On Wed, Sep 14, 2022 at 10:33 PM Hao Luo <haoluo@xxxxxxxxxx> wrote:
>
> On Wed, Sep 14, 2022 at 12:23 PM Amir Goldstein <amir73il@xxxxxxxxx> wrote:
> >
> > On Wed, Sep 14, 2022 at 9:00 PM Hao Luo <haoluo@xxxxxxxxxx> wrote:
> > >
> > > On Tue, Sep 13, 2022 at 8:46 PM Amir Goldstein <amir73il@xxxxxxxxx> wrote:
> > > >
> > > > On Tue, Sep 13, 2022 at 11:33 PM Hao Luo <haoluo@xxxxxxxxxx> wrote:
> > > > >
> > > > > On Tue, Sep 13, 2022 at 11:54 AM Amir Goldstein <amir73il@xxxxxxxxx> wrote:
> [...]
> > > > There are probably some other limitations at the moment
> > > > related to pseudo filesystems that prevent them from being
> > > > used as upper and/or lower fs in overlayfs.
> > > >
> > > > We will need to check what those limitations are and whether
> > > > those limitations could be lifted for your specific use case.
> > > >
> > >
> > > How can we approach this? Maybe I can send my patch that adds tmp dir,
> > > tmp files and xattr, attr to upstream as RFC, so you can take a look?
> > >
> >
> > I don't think I need your fs to test.
> > The only thing special in this setup as far as I can tell is the dynamic
> > cgroupfs (or cgroup2?) lower dirs.
> >
> > IIUC, everything worked for you except for oddities related to
> > lower directories not appearing and not disappearing from the union.
> > Is that correct? is that the only thing that you need a fix for?
> >
>
> Yes, that's correct.
>
> > > > > Further, directory B could disappear from lower. When that happens, I
> > > > > think there are two possible behaviors:
> > > > >  - make 'file' disappear from union as well;
> > > > >  - make 'file' and its directory accessible as well.
> > > > >
> > > > > In behavior 1, it will look like
> > > > > $ tree union
> > > > > .
> > > > > └── A
> > > > >     └── lower1
> > > > >
> > > > > In behavior 2, it will look like
> > > > > $ tree union
> > > > > .
> > > > > └── A
> > > > >     ├── B
> > > > >     │   └── file
> > > > >     └── lower1
> > > > >
> > > > > IMHO, behavior 1 works better in my use case. But if the FS experts
> > > > > think behavior 2 makes more sense, I can work around.
> > > > >
> > > >
> > > > Something that I always wanted to try is to get rid of the duplicated
> > > > upper fs hierarchy.
> > > >
> > > > It's a bit complicated to explain the details, but if your use case
> > > > does not involve any directory renames(?), then the upper path
> > > > for the merge directories can be index based and not hierarchical.
> > > >
> > >
> > > Yeah, I don't expect directory renaming. But I can't say if there is
> > > anyone trying to do that by accident, or by bad intention.
> > >
> >
> > Your fs will return an error for rename if you did not implement it.
> >
> > Anyway, if you can accept behavior 2, it is much more simple.
> > This other idea is very vague and not simple, so better not risk it.
> >
> > If you confirm that you only need to get uptodate view of
> > lower dirs in union, then I will look for the patches that I have
> > and see if they can help you.
> >
>
> Yes, I acknowledge that behavior 2 works for me.

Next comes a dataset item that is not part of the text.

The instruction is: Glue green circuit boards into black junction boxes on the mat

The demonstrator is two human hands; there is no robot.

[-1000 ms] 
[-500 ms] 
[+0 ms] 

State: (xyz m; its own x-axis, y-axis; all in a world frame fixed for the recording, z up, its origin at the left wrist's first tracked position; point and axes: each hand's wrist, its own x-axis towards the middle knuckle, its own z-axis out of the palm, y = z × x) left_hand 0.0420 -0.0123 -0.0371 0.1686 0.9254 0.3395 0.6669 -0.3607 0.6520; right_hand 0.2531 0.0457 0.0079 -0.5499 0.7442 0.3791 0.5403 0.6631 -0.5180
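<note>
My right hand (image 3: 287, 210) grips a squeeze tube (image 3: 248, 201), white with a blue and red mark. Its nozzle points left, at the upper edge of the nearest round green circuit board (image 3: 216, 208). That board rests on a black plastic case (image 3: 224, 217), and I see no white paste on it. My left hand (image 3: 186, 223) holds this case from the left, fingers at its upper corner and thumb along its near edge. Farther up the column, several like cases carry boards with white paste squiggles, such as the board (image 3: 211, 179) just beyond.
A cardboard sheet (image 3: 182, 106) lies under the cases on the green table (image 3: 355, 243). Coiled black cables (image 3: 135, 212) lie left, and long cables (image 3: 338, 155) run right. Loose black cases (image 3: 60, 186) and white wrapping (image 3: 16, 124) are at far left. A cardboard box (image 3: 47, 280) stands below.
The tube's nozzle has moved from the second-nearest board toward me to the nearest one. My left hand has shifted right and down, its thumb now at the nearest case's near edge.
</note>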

OK. I took a closer look and there are some challenges.
Nothing that cannot be fixed if you are willing to do the work.
I will try to explain the challenges and possible solutions.

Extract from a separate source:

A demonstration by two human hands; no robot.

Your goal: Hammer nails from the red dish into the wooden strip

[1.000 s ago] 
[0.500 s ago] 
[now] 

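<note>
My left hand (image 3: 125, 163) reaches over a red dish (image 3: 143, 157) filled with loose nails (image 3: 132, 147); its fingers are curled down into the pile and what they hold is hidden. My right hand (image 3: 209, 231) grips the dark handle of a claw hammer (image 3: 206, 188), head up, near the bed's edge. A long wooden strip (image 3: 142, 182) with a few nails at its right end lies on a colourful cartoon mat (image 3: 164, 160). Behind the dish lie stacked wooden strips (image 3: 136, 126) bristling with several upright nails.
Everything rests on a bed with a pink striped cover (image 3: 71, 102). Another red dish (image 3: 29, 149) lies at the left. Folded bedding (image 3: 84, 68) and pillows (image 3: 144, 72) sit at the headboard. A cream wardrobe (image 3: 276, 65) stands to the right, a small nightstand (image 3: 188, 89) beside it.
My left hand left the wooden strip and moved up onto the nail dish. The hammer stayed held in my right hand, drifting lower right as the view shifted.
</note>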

Current overlayfs code assumes in many places that the
lower fs is not being changed at all while overlayfs is mounted.
As overlayfs.rst says:

"Changes to the underlying filesystems while part of a mounted overlay
filesystem are not allowed.  If the underlying filesystem is changed,
the behavior of the overlay is undefined, though it will not result in
a crash or deadlock."

One of the most visible impacts of changes to lower later
is that the merge dir cache is not invalidated, which is the
immediate reason that you are seeing the ghost lower dir A/B
in the union even if you did not create file A/B/file.

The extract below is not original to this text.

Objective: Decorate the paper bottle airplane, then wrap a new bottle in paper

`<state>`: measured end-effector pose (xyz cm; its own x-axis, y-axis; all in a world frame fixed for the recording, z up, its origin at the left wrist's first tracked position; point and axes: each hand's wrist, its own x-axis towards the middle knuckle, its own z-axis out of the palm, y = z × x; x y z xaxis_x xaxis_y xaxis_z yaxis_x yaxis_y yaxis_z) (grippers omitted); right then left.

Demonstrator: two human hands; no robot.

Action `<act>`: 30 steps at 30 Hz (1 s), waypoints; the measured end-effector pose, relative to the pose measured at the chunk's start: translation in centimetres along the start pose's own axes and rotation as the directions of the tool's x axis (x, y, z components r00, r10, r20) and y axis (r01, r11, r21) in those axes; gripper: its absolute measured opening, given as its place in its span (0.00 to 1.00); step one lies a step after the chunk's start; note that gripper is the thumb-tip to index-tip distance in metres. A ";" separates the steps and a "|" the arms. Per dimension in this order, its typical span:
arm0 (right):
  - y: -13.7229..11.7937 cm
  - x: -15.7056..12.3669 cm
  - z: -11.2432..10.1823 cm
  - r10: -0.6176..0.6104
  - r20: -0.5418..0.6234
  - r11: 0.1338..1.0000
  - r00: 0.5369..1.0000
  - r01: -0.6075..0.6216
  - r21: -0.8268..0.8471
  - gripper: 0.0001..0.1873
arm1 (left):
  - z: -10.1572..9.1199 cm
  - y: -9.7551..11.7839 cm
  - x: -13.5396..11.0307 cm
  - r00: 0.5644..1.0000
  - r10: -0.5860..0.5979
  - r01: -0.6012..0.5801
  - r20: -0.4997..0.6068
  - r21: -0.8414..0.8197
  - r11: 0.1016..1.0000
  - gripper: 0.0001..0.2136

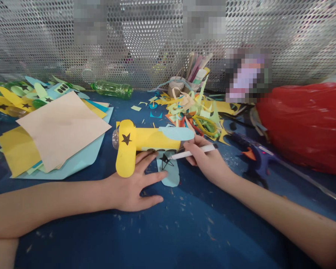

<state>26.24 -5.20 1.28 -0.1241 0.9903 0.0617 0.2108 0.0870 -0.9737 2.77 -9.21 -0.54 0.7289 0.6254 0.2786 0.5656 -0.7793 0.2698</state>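
A paper aeroplane model (148,140) lies on the blue table: a yellow body, a yellow wing with a black star, and light-blue wings. My left hand (134,185) rests flat beside it with fingers spread, one fingertip pressing the lower light-blue wing (172,175). My right hand (208,158) grips a white marker pen (193,152). Its tip touches a black star drawn on that blue wing.
A stack of beige, yellow and blue paper sheets (58,130) lies at the left. Paper scraps and green-handled scissors (204,125) lie behind the model. A glue gun (253,157) and red plastic bag (305,123) are at the right. A green bottle (113,89) lies by the perforated metal wall.
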 end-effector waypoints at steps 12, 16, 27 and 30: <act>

You can check if this hack fixes your first order problem:

diff --git a/fs/overlayfs/readdir.c b/fs/overlayfs/readdir.c
index 78f62cc1797b..4eb6fcf341de 100644
--- a/fs/overlayfs/readdir.c
+++ b/fs/overlayfs/readdir.c
@@ -326,7 +326,7 @@ static void ovl_dir_reset(struct file *file)
        struct dentry *dentry = file->f_path.dentry;
        bool is_real;

-       if (cache && ovl_dentry_version_get(dentry) != cache->version) {
+       if (cache /*&& ovl_dentry_version_get(dentry) != cache->version*/) {
                ovl_cache_put(od, dentry);
                od->cache = NULL;
                od->cursor = NULL;
---

If it does, it may be acceptable to add that behavior as a mount option.

But it doesn't end here, there is also lookup cache and possibly other
issues as well related to merge dirs with ghosted lower.

If you did create file A/B/file then trying to list A/B after A/B
has gone from lower fs,  may depend on the lower fs behavior.
Some of the issues are not related to overlayfs but to cgroupfs.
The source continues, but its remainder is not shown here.